* [Exercise objective]: Each line that contains the word "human" is to be copied from the records below.

[[ Material for the task, beginning ]]

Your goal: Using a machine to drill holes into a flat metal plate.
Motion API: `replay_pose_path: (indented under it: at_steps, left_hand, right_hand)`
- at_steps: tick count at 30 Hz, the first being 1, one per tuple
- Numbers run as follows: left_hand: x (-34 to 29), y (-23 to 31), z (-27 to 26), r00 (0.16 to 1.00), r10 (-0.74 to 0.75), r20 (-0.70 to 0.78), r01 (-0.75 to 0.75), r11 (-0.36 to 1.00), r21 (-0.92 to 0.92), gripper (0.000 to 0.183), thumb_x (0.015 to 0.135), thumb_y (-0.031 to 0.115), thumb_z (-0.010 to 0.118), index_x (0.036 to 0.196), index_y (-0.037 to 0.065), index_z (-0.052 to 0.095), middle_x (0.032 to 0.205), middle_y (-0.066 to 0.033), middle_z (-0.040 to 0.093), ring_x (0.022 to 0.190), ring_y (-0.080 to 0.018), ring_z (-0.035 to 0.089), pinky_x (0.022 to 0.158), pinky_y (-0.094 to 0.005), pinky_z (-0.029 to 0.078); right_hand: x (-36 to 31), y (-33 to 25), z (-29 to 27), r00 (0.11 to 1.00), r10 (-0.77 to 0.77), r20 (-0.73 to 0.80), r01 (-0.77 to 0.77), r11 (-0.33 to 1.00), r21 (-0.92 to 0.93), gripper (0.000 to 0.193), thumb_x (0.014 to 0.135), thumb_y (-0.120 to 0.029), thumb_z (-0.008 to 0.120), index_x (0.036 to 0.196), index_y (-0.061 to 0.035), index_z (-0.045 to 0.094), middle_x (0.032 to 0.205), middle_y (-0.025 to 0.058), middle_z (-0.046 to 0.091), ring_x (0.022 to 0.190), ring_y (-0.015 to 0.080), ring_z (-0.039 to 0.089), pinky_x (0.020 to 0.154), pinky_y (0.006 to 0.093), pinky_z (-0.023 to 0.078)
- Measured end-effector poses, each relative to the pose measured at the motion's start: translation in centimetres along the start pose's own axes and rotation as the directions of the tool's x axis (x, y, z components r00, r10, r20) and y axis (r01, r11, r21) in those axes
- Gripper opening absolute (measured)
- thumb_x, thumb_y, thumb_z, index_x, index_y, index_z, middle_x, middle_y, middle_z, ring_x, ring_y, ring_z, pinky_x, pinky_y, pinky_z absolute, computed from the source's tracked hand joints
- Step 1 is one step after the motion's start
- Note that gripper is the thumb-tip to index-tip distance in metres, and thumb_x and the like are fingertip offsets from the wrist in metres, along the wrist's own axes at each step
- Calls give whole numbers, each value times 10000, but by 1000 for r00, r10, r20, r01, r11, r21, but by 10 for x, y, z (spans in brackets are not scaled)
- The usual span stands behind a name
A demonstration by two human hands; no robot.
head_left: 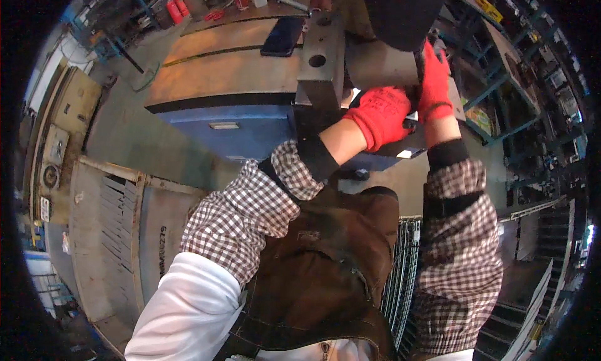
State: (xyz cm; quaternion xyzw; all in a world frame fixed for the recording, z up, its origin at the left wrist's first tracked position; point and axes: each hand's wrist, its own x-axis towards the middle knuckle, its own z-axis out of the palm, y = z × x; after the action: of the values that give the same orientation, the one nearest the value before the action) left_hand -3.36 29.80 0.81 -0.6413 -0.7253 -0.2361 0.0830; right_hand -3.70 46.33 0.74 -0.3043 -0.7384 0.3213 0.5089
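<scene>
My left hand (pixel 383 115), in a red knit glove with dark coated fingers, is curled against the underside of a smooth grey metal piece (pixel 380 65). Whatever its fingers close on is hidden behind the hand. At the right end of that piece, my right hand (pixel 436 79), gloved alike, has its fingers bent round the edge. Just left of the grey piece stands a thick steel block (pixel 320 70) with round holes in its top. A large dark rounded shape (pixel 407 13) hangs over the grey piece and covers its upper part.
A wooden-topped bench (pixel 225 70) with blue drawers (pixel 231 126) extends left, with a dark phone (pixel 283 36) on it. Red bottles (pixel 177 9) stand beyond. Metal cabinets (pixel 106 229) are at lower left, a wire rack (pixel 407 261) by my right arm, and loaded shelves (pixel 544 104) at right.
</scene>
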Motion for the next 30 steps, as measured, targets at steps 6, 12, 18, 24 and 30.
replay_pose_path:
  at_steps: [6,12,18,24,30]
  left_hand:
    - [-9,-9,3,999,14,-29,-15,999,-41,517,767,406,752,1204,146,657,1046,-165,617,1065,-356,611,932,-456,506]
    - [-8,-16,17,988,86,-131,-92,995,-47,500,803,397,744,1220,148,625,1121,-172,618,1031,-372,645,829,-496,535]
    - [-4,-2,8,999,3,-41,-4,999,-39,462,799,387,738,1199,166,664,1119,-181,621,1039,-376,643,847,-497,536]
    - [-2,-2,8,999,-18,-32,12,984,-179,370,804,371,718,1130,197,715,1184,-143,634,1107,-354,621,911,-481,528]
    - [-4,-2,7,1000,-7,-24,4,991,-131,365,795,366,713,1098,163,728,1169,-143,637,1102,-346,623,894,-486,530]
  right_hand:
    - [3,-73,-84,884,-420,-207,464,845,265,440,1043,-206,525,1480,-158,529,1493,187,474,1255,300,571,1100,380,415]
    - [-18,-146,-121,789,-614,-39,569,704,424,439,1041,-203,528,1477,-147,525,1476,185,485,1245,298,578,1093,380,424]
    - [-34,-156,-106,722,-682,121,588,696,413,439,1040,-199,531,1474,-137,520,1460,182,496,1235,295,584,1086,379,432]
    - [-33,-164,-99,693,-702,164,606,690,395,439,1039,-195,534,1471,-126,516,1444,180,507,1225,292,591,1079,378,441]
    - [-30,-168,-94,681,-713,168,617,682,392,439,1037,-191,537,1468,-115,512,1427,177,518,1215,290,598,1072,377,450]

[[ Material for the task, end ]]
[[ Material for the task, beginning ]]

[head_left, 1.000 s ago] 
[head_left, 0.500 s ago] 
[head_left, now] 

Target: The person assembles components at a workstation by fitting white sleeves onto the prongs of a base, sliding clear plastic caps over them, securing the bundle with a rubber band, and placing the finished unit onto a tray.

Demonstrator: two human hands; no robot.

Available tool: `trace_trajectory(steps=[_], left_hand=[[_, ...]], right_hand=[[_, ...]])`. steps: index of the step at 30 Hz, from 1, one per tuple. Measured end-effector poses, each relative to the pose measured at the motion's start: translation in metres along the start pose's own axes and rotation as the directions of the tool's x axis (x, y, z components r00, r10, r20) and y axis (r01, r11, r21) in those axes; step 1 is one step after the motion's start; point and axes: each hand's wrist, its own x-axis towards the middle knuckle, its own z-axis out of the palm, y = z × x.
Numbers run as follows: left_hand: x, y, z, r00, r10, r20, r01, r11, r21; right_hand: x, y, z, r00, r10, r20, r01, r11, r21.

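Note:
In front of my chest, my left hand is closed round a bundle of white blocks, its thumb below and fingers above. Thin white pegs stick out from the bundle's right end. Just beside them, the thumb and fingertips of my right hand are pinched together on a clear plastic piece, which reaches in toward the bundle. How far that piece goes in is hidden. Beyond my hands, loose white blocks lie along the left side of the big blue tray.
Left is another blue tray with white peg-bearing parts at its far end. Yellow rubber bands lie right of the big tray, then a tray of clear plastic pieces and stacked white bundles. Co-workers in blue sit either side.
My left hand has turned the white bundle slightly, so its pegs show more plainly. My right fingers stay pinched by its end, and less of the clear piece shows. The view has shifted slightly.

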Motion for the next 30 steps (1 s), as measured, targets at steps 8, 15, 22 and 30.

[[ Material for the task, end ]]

* [Solution for this problem]:
A demonstration by two human hands; no robot.
Demonstrator: two human hands; no robot.

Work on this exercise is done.